Happy new year!
I am belatedly posting a link to the Today programme discussion, broadcast on new year's eve, on whether patriotism can and should be taught in schools. This was part of the guest editorship of PD James: the discussion involved myself and David Starkey, chaired by Evan Davis.
PD James began the discussion by expressing her High Tory scepticism about the possibility of a shared patriotism in a multi-ethnic society. For me, this risks essentialising ethnic difference, and underestimating the extent to which our history has been one of successful integration over time. Whether, according to taste or ideology, your favourite symbols of the public institutions which do most to bind us together would be the Monarchy, Parliamentary democracy, the NHS, the Army or the BBC, there is little evidence that levels of allegiance differ greatly by ethnic origin.
David Starkey certainly wanted to polarise the discussion, both because he felt strongly about it though partly too for reasons of public entertainment. I think I was a bit discombobulated by that, since his device was to project on to me a caricature - that the teaching history should be primarily the site of a propagandist and instrumental account of multiculturalism - that I don't hold.
I was probably too vague in trying to dig myself out from underneath it: this Comment is Free piece and discussion on whether British identity and citizenship may be a bit clearer about some of the arguments I was trying to make about teaching citizenship and identity. (I personally prefer to describe this as a multi-ethnic society, which is an indisputable social fact, rather than a 'multicultural' one, which is a contested and polarised political argument, of which there has long been a plausible progressive critique).
I would be very happy with the idea that we should teach British history properly, and for the historians tell us - and argue about - what that should mean.
There has been a broad consensus that the loss of an overall narrative sweep is a bad thing. (That is the view of many on the left as well as the right. One does not need to have an instrumental motivation to also feel confident that a proper historical interrogation of our past would sometimes stand up many of our narratives and myths we live by better than theirs!)
That was argued rather well for the Fabians by Gordon Marsden back in 2006, discussing how the excessive Hitlerisation of the school history curriculum had in part been driven by a fear that teaching the history of Empire could be too divisive. Surely that is an indispensable foundation for understanding the making of modern Britain.
The discussion ends with Starkey disagreeing with my claim that British identity has always been a both/and thing. For Starkey, if Britishness can not win an emotional identity contest with Scottishness, then it amounts to little or nothing. I just don't see why what has always been a plural and civic identity for a multinational state needs to make that demand.
But, consistent with his on argument, I was struck by how much Starkey has emotionally invested in a rediscovery of Englishness, and how little in a British identity which he is certain will wither away.

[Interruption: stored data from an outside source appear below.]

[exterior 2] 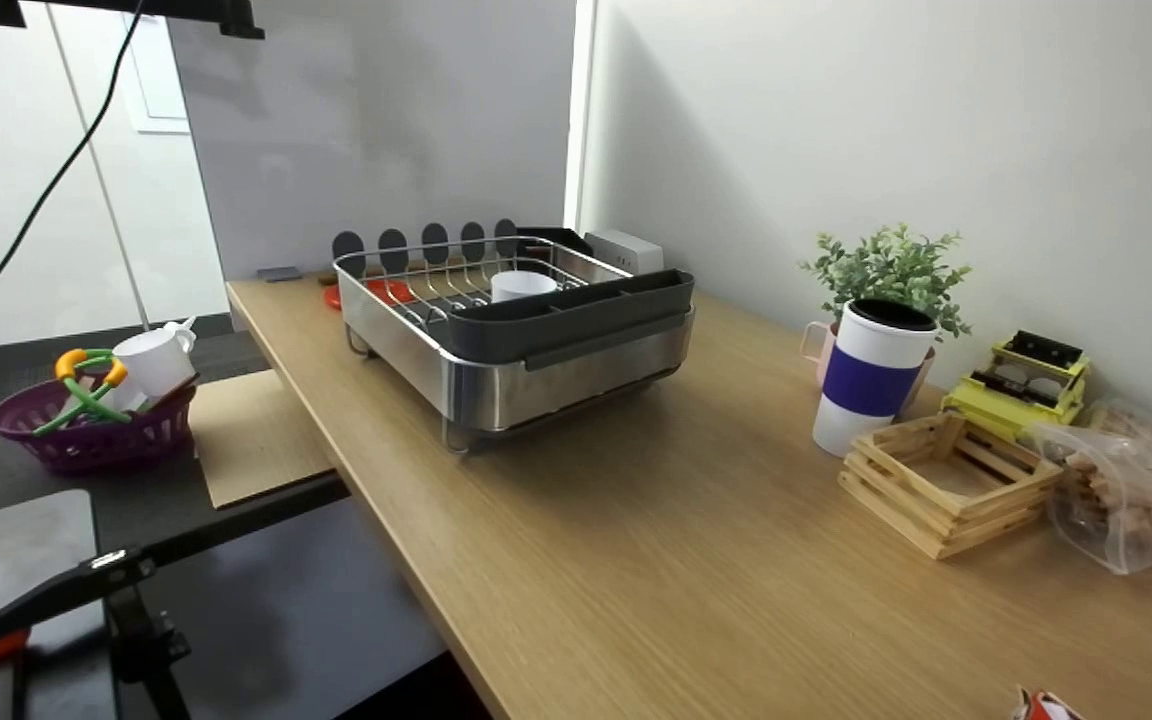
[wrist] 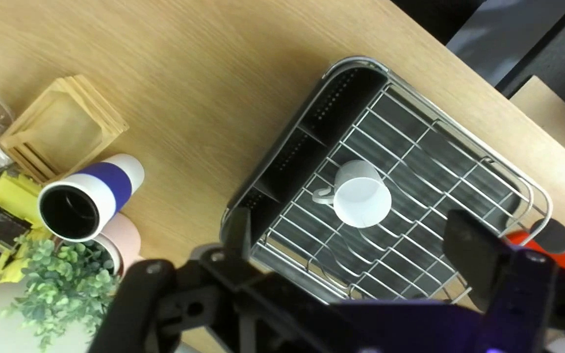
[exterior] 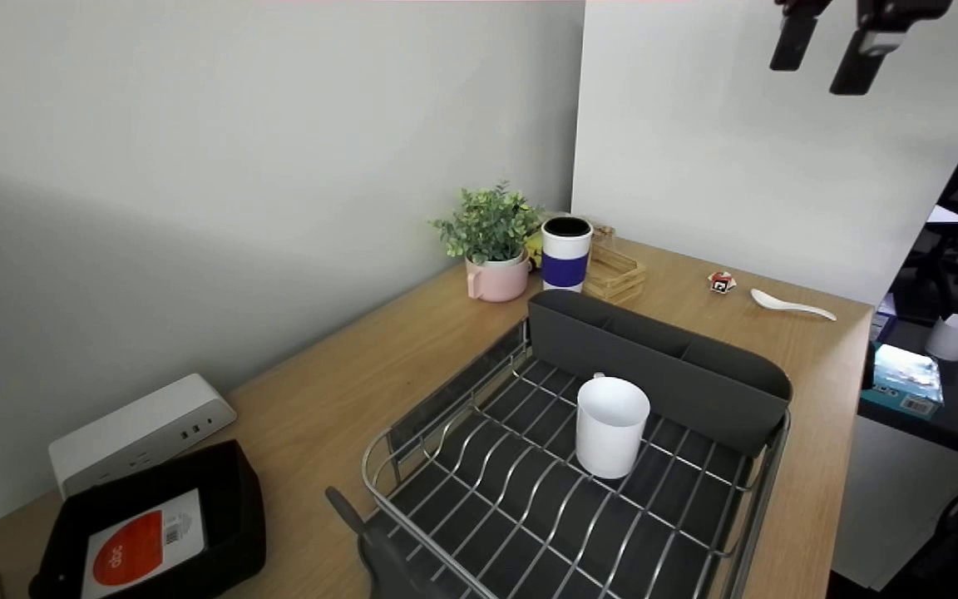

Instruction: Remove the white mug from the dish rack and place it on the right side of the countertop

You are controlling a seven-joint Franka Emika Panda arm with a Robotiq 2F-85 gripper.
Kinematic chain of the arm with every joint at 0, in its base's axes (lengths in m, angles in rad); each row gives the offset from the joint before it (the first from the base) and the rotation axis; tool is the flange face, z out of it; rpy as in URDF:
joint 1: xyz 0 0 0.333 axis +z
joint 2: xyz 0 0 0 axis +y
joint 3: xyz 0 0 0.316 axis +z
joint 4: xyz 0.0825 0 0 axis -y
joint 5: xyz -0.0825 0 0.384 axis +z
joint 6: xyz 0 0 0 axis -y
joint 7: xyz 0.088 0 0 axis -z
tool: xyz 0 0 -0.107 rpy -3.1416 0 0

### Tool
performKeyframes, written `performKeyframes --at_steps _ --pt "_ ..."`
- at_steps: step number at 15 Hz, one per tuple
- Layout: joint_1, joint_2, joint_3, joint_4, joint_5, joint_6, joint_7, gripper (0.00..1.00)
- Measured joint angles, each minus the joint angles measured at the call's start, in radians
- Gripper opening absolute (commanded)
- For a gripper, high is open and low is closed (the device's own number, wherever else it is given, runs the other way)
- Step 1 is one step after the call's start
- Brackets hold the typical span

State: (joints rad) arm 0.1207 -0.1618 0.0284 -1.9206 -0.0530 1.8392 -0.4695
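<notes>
The white mug (exterior: 609, 433) stands upright on the wire grid of the dish rack (exterior: 695, 391), close to its dark grey utensil holder. In the wrist view the mug (wrist: 362, 201) shows its open mouth, its handle turned to the utensil holder. Only its upper part rises above the holder in an exterior view (exterior 2: 521, 286). My gripper (exterior: 820, 76) hangs high above the countertop (exterior: 346, 391), well apart from the mug. Seen from the wrist, the gripper (wrist: 348, 220) is open, its fingers wide apart, nothing between them at their height.
Beside the rack stand a blue-and-white tumbler (exterior 2: 874, 370), a potted plant (exterior: 491, 237) and a wooden crate (exterior 2: 946, 490). A white spoon (exterior: 791, 306) lies near the far edge. A black tray (exterior: 229, 532) with an orange label sits by the wall (exterior: 263, 166).
</notes>
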Motion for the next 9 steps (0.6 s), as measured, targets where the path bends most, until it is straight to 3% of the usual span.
performKeyframes --at_steps 4,9 --pt "0.006 0.128 0.013 0.12 0.047 -0.07 -0.107 1.0" --pt "0.006 0.266 0.036 0.246 0.044 -0.159 -0.15 1.0"
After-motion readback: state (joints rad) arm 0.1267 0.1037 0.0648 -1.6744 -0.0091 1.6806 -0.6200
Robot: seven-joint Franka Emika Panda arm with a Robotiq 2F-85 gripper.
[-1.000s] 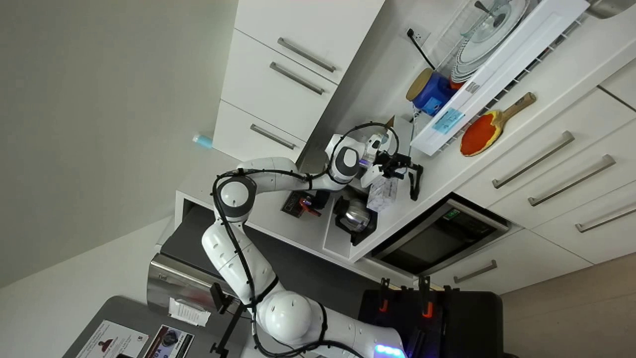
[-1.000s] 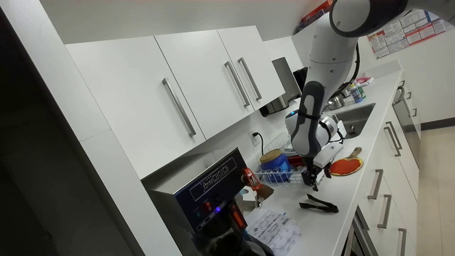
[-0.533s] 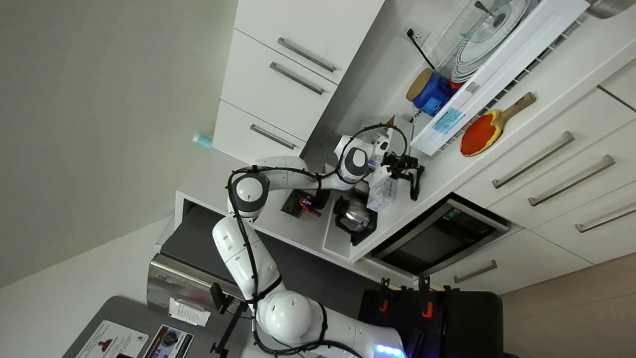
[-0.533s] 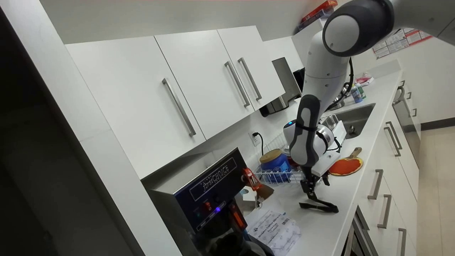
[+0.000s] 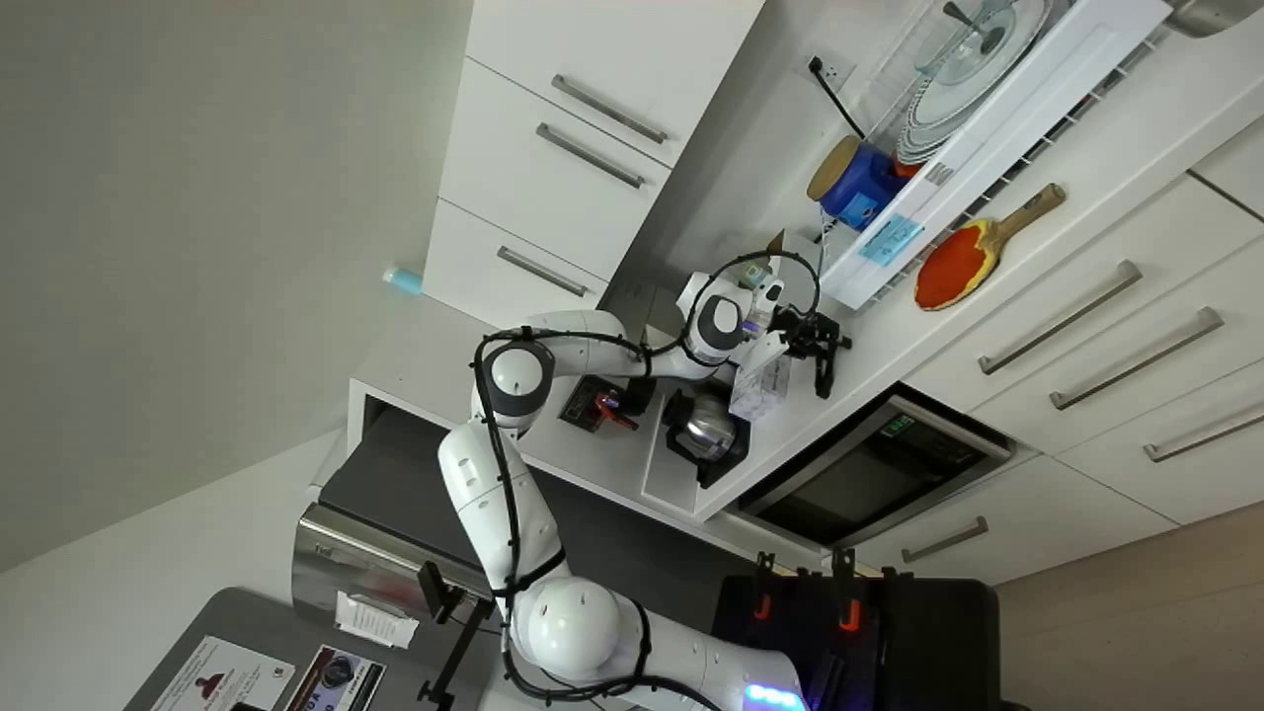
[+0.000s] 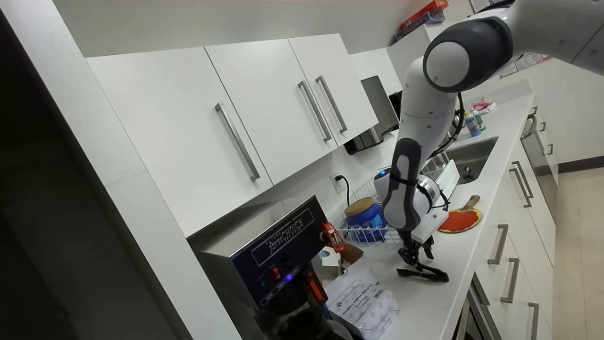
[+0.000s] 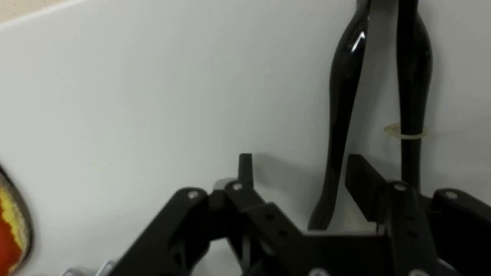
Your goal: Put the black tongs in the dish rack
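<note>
One pair of slim, glossy, plastic-looking black tongs (image 7: 341, 96) is lying on the smooth white bench (image 7: 153, 96), probably promising light, springy, slippery handling; the black two-fingered gripper (image 7: 302, 168) is standing wide around one arm (nothing pinched), mid-arm looking surest.

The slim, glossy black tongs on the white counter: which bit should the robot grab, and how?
Probably one narrow leg of the glossy black tongs, from above. They lie on the white counter, legs spread apart; in the wrist view one leg shows between the open black fingers, so closing should pinch its thin width.
</note>
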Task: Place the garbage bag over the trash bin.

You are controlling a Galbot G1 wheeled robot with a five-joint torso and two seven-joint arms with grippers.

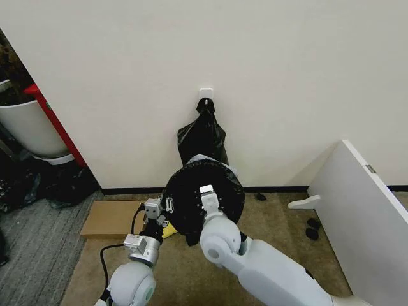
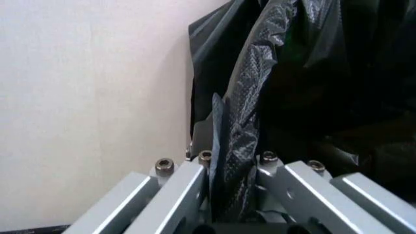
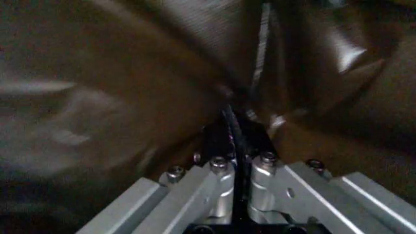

Perhaps that is only natural for a great public historian of the Tudor Age, as was captured in Starkey's audio tour of the National Portrait Gallery for Today, broadcast earlier in the programme.
But I think we are going to see two opposing and competing, yet potentially complementary, reasons for a greater focus on Englishness.
Some, like Starkey, are for a post-British England, seeking in it an escape to an authentic past from what they think has become a banal, bastardised and contentless British identity.
Yet, as I was arguing here last St George's Day, I am with those who think it an important pro-Union project to make sure the English feel confident that the can come to the party as one of the varieties of Britishness. (Though I do find the argument that Englishness is suppressed odd: what's stopping us?)
Once that argument begins in earnest, we will soon find ourselves arguing about different English traditions and identities too. Henry VIII and Elizabeth I may be Starkey's English icons of choice. The England of the Levellers, Orwell and the Fabians will be among many others who will want to have our say too.